EXERCISE BRIEF:
Only the lines of the data below from the one with "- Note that" through the one with "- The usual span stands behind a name" are wanted. Repeat them exactly.

━━ MATERIAL SHOWN

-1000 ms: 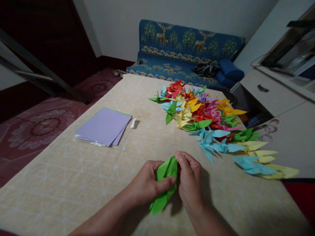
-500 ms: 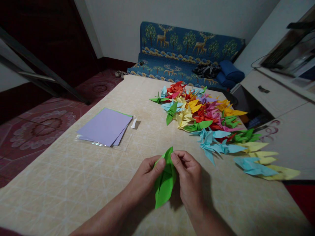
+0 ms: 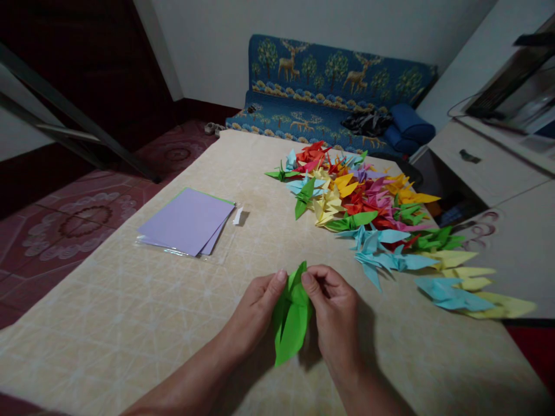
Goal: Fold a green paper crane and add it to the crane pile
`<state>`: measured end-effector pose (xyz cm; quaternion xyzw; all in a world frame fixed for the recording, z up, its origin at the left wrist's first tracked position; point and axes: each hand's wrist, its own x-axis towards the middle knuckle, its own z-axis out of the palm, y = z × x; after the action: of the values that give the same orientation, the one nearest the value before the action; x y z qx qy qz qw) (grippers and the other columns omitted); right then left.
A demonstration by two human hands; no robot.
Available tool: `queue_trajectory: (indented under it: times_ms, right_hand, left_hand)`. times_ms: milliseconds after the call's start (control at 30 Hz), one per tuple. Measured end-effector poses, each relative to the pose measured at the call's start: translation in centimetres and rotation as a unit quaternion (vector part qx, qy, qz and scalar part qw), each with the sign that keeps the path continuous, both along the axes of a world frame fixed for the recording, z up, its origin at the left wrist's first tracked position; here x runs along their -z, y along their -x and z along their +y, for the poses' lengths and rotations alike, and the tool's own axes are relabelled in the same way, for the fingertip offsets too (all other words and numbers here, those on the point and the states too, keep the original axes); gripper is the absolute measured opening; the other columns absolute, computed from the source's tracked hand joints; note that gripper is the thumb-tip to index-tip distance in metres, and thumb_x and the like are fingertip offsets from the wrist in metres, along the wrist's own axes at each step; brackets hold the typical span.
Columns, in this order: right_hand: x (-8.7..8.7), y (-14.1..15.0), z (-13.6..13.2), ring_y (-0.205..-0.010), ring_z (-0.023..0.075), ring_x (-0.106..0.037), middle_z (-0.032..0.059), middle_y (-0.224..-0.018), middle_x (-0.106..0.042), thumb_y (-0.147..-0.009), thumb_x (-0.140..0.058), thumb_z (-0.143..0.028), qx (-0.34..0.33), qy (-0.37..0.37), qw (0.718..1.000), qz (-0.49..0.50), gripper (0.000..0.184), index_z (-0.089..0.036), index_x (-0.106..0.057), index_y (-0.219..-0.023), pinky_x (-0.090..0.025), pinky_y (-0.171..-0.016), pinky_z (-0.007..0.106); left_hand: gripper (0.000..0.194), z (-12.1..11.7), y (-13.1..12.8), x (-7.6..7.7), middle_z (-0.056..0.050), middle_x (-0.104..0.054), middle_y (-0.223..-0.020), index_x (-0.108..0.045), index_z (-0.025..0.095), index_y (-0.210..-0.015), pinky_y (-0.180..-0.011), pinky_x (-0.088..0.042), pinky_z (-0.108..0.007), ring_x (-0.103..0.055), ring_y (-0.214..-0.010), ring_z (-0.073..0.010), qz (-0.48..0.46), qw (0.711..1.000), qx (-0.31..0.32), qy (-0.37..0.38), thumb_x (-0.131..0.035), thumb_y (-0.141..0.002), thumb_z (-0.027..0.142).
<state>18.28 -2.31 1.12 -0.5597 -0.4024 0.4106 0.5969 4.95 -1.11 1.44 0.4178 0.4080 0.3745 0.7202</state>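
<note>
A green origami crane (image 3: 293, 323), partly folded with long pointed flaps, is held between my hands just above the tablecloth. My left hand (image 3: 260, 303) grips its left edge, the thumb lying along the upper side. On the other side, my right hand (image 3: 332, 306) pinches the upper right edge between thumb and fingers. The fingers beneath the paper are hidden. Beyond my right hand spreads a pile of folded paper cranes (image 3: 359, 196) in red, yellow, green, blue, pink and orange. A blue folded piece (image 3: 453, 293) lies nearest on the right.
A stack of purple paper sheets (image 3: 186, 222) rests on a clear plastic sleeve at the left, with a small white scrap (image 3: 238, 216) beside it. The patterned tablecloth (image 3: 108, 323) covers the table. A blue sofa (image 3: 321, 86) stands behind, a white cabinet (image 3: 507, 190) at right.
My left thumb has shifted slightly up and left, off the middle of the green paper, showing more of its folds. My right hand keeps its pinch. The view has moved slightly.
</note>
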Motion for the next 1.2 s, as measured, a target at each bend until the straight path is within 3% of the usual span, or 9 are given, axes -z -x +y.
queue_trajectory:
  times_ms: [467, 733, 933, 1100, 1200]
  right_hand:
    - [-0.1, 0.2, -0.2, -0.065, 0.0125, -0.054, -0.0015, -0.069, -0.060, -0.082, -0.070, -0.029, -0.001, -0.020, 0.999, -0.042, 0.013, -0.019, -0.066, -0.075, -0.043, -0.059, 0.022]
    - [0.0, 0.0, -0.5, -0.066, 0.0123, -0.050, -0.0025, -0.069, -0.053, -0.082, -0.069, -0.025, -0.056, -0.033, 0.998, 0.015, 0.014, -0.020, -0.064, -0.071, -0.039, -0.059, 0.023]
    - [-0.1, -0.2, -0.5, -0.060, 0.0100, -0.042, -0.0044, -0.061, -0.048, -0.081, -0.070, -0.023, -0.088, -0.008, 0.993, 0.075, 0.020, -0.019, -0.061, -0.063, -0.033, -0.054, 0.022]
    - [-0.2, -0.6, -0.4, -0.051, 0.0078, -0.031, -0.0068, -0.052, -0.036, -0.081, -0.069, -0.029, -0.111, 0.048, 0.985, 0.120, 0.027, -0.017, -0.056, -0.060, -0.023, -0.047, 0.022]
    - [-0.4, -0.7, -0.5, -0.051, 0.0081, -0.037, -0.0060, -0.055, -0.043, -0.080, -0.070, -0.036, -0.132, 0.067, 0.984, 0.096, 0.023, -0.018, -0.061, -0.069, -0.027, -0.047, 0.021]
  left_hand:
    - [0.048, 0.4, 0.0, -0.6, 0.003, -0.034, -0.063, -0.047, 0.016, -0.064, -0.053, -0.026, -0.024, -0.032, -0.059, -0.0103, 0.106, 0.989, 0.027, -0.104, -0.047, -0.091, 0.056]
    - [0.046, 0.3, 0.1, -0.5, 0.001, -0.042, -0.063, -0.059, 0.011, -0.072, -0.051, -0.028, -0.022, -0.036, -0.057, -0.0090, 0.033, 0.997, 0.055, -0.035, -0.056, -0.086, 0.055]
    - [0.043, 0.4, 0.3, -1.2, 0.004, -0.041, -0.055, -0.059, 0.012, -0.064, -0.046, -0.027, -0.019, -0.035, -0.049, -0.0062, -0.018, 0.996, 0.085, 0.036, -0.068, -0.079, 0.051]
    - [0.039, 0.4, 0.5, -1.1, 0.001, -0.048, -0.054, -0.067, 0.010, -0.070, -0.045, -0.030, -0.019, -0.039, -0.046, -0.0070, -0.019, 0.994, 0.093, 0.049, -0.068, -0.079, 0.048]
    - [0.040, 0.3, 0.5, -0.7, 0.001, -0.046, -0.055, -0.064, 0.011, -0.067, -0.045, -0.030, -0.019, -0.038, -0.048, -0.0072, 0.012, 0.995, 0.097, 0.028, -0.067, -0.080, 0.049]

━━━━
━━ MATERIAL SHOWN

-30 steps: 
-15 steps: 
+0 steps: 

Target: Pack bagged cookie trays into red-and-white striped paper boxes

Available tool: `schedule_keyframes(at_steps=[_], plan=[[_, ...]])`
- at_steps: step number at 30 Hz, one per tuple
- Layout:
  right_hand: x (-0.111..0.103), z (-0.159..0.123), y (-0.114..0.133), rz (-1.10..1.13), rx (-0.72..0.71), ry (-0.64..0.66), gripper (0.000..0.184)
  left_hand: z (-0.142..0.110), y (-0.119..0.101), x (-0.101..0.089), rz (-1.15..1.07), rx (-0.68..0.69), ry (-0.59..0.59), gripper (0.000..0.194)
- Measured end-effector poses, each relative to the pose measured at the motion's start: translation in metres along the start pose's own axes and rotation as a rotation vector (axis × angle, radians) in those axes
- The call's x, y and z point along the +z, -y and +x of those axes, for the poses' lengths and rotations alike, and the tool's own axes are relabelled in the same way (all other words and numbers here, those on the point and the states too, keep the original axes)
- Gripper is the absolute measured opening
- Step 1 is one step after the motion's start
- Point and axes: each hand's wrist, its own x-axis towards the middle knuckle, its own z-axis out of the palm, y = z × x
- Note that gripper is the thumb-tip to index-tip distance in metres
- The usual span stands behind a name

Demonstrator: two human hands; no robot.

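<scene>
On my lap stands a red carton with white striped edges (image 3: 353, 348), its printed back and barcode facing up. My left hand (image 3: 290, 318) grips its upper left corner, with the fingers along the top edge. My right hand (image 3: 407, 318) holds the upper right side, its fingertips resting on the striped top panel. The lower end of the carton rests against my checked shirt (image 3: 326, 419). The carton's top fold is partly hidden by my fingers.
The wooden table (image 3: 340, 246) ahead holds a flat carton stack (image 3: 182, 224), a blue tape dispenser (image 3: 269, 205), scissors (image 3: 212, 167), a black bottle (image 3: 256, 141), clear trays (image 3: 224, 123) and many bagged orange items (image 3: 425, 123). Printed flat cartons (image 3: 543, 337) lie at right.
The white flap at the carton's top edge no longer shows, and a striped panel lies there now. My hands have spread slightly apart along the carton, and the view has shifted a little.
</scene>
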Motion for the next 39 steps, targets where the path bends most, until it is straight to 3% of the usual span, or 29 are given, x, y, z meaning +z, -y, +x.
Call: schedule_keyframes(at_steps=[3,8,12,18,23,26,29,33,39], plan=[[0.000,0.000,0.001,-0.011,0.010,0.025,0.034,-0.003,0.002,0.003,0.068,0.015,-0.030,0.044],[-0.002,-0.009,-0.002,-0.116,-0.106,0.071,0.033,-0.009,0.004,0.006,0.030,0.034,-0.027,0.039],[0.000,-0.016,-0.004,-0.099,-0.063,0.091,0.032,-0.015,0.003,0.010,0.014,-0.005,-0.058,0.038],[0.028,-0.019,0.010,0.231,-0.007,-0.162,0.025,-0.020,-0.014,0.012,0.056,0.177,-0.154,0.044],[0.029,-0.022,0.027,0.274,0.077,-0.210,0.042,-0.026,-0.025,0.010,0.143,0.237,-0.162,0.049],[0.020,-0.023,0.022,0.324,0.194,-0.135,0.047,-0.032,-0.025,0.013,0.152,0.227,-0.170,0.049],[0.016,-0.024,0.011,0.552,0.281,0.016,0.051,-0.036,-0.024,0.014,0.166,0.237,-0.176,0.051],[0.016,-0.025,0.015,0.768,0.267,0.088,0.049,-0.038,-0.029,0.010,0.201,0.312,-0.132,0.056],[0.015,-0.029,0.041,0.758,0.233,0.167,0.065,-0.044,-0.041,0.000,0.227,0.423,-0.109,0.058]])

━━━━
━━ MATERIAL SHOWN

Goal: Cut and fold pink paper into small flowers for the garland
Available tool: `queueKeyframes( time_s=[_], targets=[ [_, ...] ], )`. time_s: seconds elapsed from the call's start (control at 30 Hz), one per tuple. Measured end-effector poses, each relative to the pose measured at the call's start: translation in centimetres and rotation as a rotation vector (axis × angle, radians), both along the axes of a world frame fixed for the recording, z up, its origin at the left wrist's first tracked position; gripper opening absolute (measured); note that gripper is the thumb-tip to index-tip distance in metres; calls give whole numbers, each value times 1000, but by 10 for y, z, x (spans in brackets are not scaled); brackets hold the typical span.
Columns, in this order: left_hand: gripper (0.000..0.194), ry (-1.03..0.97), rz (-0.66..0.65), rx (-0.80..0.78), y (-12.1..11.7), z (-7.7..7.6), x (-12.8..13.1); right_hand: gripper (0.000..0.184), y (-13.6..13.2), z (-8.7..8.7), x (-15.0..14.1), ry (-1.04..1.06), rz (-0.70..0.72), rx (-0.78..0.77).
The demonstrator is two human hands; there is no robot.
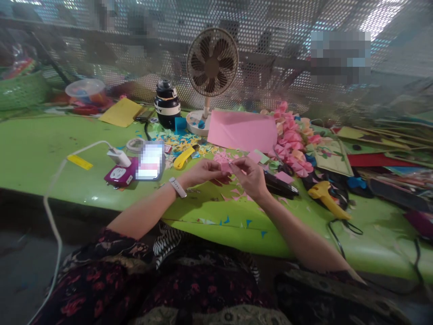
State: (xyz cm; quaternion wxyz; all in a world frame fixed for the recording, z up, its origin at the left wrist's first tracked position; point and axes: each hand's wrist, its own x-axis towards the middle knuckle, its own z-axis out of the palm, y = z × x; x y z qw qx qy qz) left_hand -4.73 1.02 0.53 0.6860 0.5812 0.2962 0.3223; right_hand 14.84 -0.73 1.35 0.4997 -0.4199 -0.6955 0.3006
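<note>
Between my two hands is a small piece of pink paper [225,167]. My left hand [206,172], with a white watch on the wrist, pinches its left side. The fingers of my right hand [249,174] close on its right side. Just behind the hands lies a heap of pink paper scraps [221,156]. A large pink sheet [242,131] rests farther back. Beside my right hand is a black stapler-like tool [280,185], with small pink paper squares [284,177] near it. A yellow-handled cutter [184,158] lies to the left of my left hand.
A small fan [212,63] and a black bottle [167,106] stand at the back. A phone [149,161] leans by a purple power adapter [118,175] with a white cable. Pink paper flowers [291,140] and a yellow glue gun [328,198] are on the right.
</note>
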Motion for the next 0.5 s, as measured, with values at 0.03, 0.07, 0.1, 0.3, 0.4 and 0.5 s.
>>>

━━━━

OUTPUT OF THE TASK:
- Note that gripper is the thumb-tip to index-tip distance in metres
- The usual span stands behind a name

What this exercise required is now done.